Мне следует оттолкнуть его от себя, но я выжидаю мгновение. Его лоб упирается в мое плечо. Его лицо скрыто от посторонних глаз, но я слышу хаос его брюк. Наконец, он поднимается; я не решаюсь посмотреть ему в лицо.
Я сползаю со стола и поворачиваюсь лицом к нему, доставая из кармана пиджака салфетку. Я привожу себя в порядок, как могу, хотя с болью осознаю, как от меня сейчас пахнет: потом, одеколоном и Эваном.
Как будто я его.
Как только я стала настолько чистой, насколько это возможно, я застегнула школьную рубашку и поправила форму. Руки трясутся, а бедра все еще неудержимо дрожат. Между ног у меня все болит и горячо, но я все равно как-то мучительно возбуждена.
Я игнорирую эти ощущения, напоминая себе, что это всего лишь секс, не более. Просто секс — и ничего больше.
Секс с человеком, который мне даже не очень нравится, с человеком, которого я больше не хочу видеть.
К тому времени, как я обернулась, Эван уже поправил брюки и стоял, глядя на меня, нервным жестом отводя рукой волосы с лица.
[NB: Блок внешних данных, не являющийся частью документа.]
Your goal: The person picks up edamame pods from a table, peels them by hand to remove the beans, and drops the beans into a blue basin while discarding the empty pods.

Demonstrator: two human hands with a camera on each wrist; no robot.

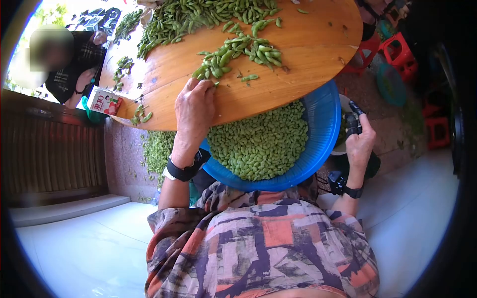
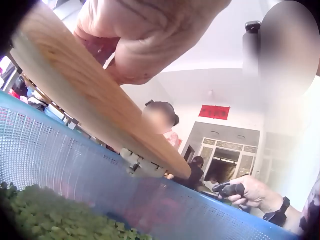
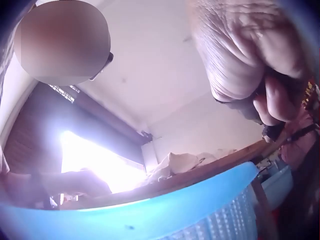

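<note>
My left hand (image 1: 195, 107) is over the near edge of the wooden table (image 1: 303, 64), its fingers bent down. A green soybean pod (image 1: 217, 83) sticks out at its fingertips, and a small heap of pods (image 1: 218, 62) lies just beyond them. Below the table edge, a blue plastic basket (image 1: 320, 131) rests at my lap, filled with shelled green beans (image 1: 261, 144). To the basket's right is my right hand (image 1: 360, 141), with black coverings on the thumb and forefinger. Its fingers are loosely bent, with nothing visible between them.
A large pile of pods (image 1: 184, 22) covers the table's far side. A white and red carton (image 1: 105, 102) stands at the left edge, near another person (image 1: 74, 64). Right of the basket is a white container (image 1: 343, 144). Red stools (image 1: 397, 52) and green litter (image 1: 161, 149) are on the floor.
</note>
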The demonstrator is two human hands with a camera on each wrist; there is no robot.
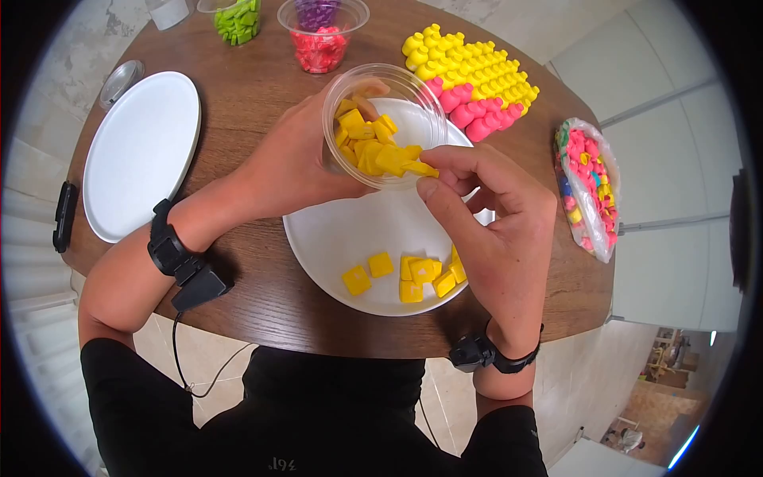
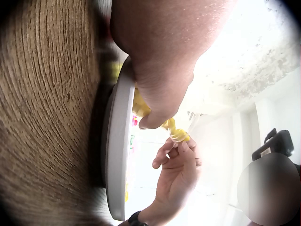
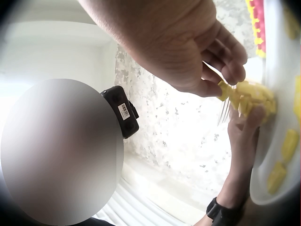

Он колеблется, призрак слов шевелится на его губах, но я говорю первой.
— Мы закончили, хорошо? — Я встречаю его взгляд прямо, твердо. — Ты получил то, что хотел — ты победил. Ты сможешь рассказать всем своим крутым друзьям, что трахнул заносчивого префекта, вычеркнуть еще одно имя из своего дурацкого пари. Ты можешь сказать им всем, что я была в отчаянии, что ты сделал это только из жалости, можешь использовать все оскорбления, которые есть в твоем репертуаре — мне все равно. Просто держитесь от меня подальше.
И с этими словами я ухожу, останавливаясь только для того, чтобы забрать свой блокнот, и ухожу, не оглядываясь.